In the years to come, the Patterson operation will likely be achieving high productivity from the Cat engine; overseeing its operation is family member Jon Patterson, a diesel mechanic graduate and current crop/buildings manager.
Overall, Connie Patterson emphasizes that one of the key things to the success of her digester operation has been in being able to handle the food waste. “We’re lucky in that we have the acreage to handle that,” she says, noting that the 15,000 gallons per day of food waste is equivalent to handling the volume of manure from 800 more cows. “Someone who is right on the edge of his cows per acre would not be able to do this.
It also fits with her general philosophy of environmental improvements: if you are going to do the improvements, you have to find a new source of revenue to offset the costs. In this case, the new source of revenue in the form of tipping fees has offset the costs of the digester system. The $1.2 million in grants made it all possible in the first place, of course.
She adds that it’s important to remember that installing a digester is different from any other farm improvement project. “It’s not like building a new parlor or adding on to the barn. There are so many pieces to it, from financing to who is going to run it on a day-to-day basis.
“What we saw when we visited people with digester setups that were working well is that someone on that farm was driven to make it work. They were invested in it personally.” In the case of the Patterson operation, that would be son, Jon.

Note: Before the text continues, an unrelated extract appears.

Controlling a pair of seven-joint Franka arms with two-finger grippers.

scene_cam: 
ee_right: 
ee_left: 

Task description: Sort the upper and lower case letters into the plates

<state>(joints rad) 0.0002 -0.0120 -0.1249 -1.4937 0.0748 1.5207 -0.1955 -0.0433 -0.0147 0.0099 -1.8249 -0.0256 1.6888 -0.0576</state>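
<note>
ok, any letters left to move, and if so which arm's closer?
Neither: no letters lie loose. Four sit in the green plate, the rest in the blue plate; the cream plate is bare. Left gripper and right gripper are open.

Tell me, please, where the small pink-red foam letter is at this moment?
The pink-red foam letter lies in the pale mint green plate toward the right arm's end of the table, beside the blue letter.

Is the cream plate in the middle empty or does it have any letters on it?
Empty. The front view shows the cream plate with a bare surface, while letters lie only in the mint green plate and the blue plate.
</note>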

If it was a standard digester operation, handling only manure, there is, of course, always the incentive to make it work properly. But when you add on the extra revenue that farms can see from processing food waste, for example, there’s further incentive to be right on top of things.
Regardless of the type of digester, close management of the digester and associated equipment is required if it is going to make you money, rather than cost you money. Patterson notes that Curt Gooch of Cornell University’s Pro Dairy program has done studies illustrating the variability of plug flow digesters, with some digesters delivering up to a positive $40 in cash flow per cow, while with others, it’s a negative $30 per cow. In this study, the one complete mix digester was significantly more profitable.

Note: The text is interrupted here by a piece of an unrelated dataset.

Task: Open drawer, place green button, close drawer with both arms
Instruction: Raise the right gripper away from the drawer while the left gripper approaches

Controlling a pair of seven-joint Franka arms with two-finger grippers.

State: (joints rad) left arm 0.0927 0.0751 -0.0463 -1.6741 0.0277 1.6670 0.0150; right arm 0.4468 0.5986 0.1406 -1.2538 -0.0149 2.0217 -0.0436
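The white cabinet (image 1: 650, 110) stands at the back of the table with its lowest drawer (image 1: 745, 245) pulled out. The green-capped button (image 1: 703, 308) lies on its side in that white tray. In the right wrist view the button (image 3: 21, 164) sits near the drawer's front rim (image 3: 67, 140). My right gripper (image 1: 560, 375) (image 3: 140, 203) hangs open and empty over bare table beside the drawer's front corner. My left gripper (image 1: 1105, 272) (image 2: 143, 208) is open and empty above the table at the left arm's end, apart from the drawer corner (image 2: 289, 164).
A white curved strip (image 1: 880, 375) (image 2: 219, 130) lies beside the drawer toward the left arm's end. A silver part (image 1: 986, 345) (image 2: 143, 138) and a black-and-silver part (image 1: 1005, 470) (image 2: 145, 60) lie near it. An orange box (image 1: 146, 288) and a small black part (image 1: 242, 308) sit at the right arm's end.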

Right now, the system takes an estimated 30 hours a week of someone’s time on the farm. “We’re still tweaking the system to get it right. We’re working on the separator, putting in a bigger flare.” The tweaking is not really related so much to operating the system as much as making sure they get maximum use of all the different components.
All that said, there is money to be made out of manure. Patterson points out there are a number of companies out there that will buy, install and operate digester systems on farms—provided they receive the revenue. “They wouldn’t be doing that unless it was profitable for them. There’s an opportunity for the farms to do that themselves and have that revenue stream.”
That revenue stream could be larger in the future at the Patterson Farm. Right now, they have far more biogas than they can handle with a single generator, and are considering another unit. And perhaps there are other opportunities, Patterson notes. In Sweden, for example, they use methane to produce methanol. “There are lots more opportunities on the energy side now with oil at $70 a barrel than there were even a year ago.”
In the near future, they will be adding to their storage, with another manure lagoon. “We want to look at handling the manure differently,” she says. It will likely be a two-stage lagoon; they want to try irrigating the slurry from the second stage. They currently have manure applied with a contract drag hose operation on about 300 acres around the barn.
As for future growth of the farm itself, Patterson says they are a good size in terms on their cow count. “We believe we’re big enough that size is no longer an issue. Now, we just need to hammer away at profitability.”